Kastamonu’da trafiğe kayıtlı araç sayısı 161 bin 666 oldu

A
A
A
Kastamonu’da trafiğe kayıtlı araç sayısı 161 bin 666 oldu

Türkiye İstatistik Kurumu tarafından açıklanan istatistiklere göre, Kastamonu’da trafiğe kayıtlı araç sayısı 161 bin 666 oldu.

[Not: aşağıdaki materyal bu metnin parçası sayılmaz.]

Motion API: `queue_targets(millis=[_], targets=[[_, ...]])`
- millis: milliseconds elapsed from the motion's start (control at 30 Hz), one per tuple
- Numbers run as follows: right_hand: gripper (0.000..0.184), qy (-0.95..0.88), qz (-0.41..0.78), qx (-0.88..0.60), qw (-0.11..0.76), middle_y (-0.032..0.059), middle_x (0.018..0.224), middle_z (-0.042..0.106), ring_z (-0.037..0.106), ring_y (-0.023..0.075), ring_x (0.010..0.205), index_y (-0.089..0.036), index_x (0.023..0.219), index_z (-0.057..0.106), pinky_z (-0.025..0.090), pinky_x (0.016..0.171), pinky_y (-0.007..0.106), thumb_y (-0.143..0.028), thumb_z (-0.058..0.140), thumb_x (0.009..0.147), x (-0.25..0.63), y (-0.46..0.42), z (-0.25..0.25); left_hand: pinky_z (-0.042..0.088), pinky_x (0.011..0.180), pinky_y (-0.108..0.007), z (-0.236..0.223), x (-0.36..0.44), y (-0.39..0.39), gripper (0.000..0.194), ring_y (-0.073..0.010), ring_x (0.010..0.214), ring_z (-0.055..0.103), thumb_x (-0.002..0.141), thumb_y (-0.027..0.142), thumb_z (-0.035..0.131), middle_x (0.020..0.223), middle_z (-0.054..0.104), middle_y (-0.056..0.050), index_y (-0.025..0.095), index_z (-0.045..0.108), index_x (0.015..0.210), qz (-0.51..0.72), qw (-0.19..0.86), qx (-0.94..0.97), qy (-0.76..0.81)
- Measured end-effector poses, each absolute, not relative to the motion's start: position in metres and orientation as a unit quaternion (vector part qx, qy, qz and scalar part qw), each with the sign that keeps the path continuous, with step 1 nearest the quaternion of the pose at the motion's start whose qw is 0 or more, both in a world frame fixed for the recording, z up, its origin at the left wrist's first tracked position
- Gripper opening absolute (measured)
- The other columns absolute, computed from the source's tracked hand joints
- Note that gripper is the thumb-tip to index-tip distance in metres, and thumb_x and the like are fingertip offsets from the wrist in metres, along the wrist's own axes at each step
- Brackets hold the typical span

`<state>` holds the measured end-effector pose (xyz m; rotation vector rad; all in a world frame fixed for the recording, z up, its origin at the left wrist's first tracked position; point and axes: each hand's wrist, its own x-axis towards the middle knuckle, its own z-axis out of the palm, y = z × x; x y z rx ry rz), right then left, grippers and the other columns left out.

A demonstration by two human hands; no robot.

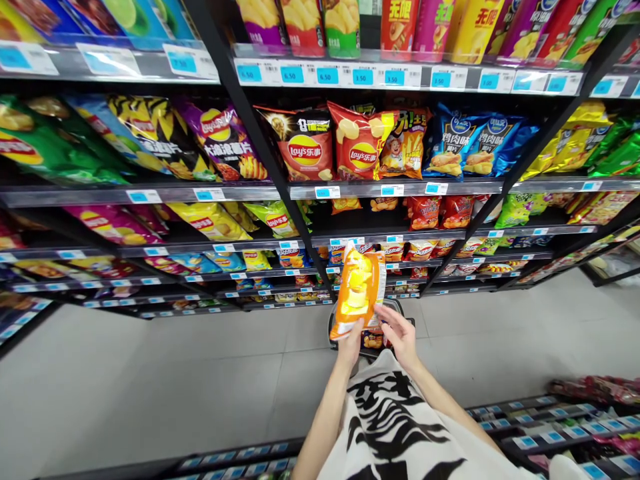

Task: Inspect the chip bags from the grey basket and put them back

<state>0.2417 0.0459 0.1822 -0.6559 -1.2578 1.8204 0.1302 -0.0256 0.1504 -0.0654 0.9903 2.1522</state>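
My left hand [351,345] grips the bottom edge of an orange bag of crisps [358,289] and holds it upright in front of me. My right hand [399,333] is beside it with its fingers spread, touching the bag's lower right corner. Below both hands sits a dark shopping basket [334,328] on the floor, with a few snack packs [374,340] inside. It is partly hidden by the bag and my hands.
Black shelves [300,192] filled with crisp bags and blue price tags stand ahead, with red Lay's bags [306,148] at eye level and tube cans on top. Another low shelf [550,427] runs behind me. Grey tiled floor [150,373] lies between.
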Motion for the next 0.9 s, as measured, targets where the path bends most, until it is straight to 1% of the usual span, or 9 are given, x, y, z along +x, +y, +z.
queue_targets(millis=[100,167,200,300,400,467,567,767,900], targets=[[0.067,-0.460,0.679,-0.319,0.475,0.0098,0.149,0.070,0.062,0.0320,0.140,-0.031,0.138,0.068,0.045,0.121,0.053,-0.034,0.095,0.076,0.239,0.057,0.179,0.044,0.124,-0.054,0.146,0.125,-0.029,0.054,-0.0368,0.151,0.052,0.080,0.043,0.085,0.142,0.074,-0.011,0.024,0.074,0.130,0.861,0.386,-0.071,0.324],[0.077,-0.430,0.701,-0.323,0.469,0.0085,0.158,0.062,0.058,0.0308,0.146,-0.034,0.144,0.062,0.045,0.120,0.051,-0.039,0.096,0.074,0.239,0.066,0.175,0.042,0.125,-0.053,0.142,0.125,-0.032,0.053,-0.0352,0.155,0.047,0.081,0.043,0.082,0.145,0.072,-0.008,0.027,0.073,0.131,0.869,0.387,-0.080,0.300],[0.079,-0.416,0.726,-0.312,0.449,0.0082,0.158,0.062,0.059,0.0310,0.145,-0.034,0.146,0.061,0.048,0.119,0.050,-0.043,0.095,0.075,0.239,0.069,0.173,0.041,0.126,-0.054,0.139,0.127,-0.034,0.055,-0.0352,0.156,0.046,0.080,0.041,0.083,0.147,0.071,-0.007,0.028,0.073,0.132,0.867,0.395,-0.073,0.295],[0.074,-0.385,0.780,-0.292,0.398,0.0093,0.142,0.074,0.070,0.0337,0.130,-0.030,0.136,0.068,0.058,0.107,0.048,-0.054,0.095,0.072,0.242,0.073,0.167,0.040,0.127,-0.059,0.133,0.136,-0.037,0.059,-0.0389,0.153,0.048,0.072,0.033,0.088,0.145,0.072,-0.009,0.026,0.075,0.129,0.829,0.475,-0.008,0.294],[0.057,-0.369,0.766,-0.344,0.399,0.0083,0.115,0.084,0.078,0.0329,0.107,-0.025,0.112,0.076,0.064,0.092,0.045,-0.052,0.098,0.067,0.244,0.071,0.162,0.038,0.127,-0.063,0.129,0.147,-0.039,0.064,-0.0420,0.150,0.053,0.066,0.030,0.093,0.142,0.074,-0.013,0.022,0.076,0.127,0.783,0.548,0.055,0.289],[0.052,-0.354,0.753,-0.376,0.408,0.0071,0.106,0.085,0.080,0.0308,0.098,-0.023,0.104,0.076,0.065,0.085,0.042,-0.051,0.099,0.067,0.244,0.070,0.160,0.037,0.128,-0.062,0.128,0.151,-0.038,0.066,-0.0416,0.148,0.054,0.066,0.031,0.094,0.142,0.073,-0.014,0.022,0.075,0.129,0.773,0.562,0.070,0.286],[0.052,-0.338,0.750,-0.388,0.416,0.0056,0.103,0.085,0.080,0.0291,0.093,-0.024,0.103,0.075,0.066,0.081,0.040,-0.053,0.098,0.066,0.243,0.071,0.159,0.036,0.129,-0.061,0.127,0.152,-0.038,0.065,-0.0408,0.148,0.055,0.068,0.035,0.094,0.141,0.074,-0.013,0.022,0.075,0.129,0.772,0.561,0.072,0.290],[0.055,-0.342,0.758,-0.380,0.404,0.0079,0.107,0.085,0.081,0.0298,0.095,-0.022,0.105,0.076,0.066,0.084,0.041,-0.055,0.098,0.067,0.240,0.069,0.161,0.034,0.130,-0.062,0.124,0.149,-0.040,0.070,-0.0415,0.152,0.049,0.070,0.034,0.092,0.144,0.072,-0.014,0.022,0.071,0.135,0.776,0.558,0.061,0.290],[0.053,-0.348,0.757,-0.379,0.403,0.0066,0.106,0.086,0.080,0.0282,0.092,-0.023,0.103,0.076,0.066,0.081,0.039,-0.056,0.098,0.067,0.240,0.069,0.161,0.029,0.133,-0.060,0.120,0.150,-0.040,0.070,-0.0412,0.154,0.047,0.071,0.037,0.092,0.145,0.071,-0.014,0.021,0.071,0.136,0.774,0.561,0.068,0.285]])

Türkiye İstatistik Kurumu (TÜİK), 2024 yılı Kasım ayı motorlu kara taşıtları istatistiklerini açıkladı. Açıklanan verilere göre, Kasım trafiğe kayıtlı araç sayısı Kasım ayı sonu itibarıyla 161 bin 666 oldu. Bu taşıtların yüzde 45,2’sini otomobil, yüzde 23,0’ını traktör, yüzde 12,6’sını motosiklet, yüzde 13,1’ini kamyonet, yüzde 3,6’sını kamyon, yüzde 1,5’ini minibüs, yüzde 0,6’sını otobüs, 0,4’ünü ise özel maksatlı taşıtlar oluşturdu.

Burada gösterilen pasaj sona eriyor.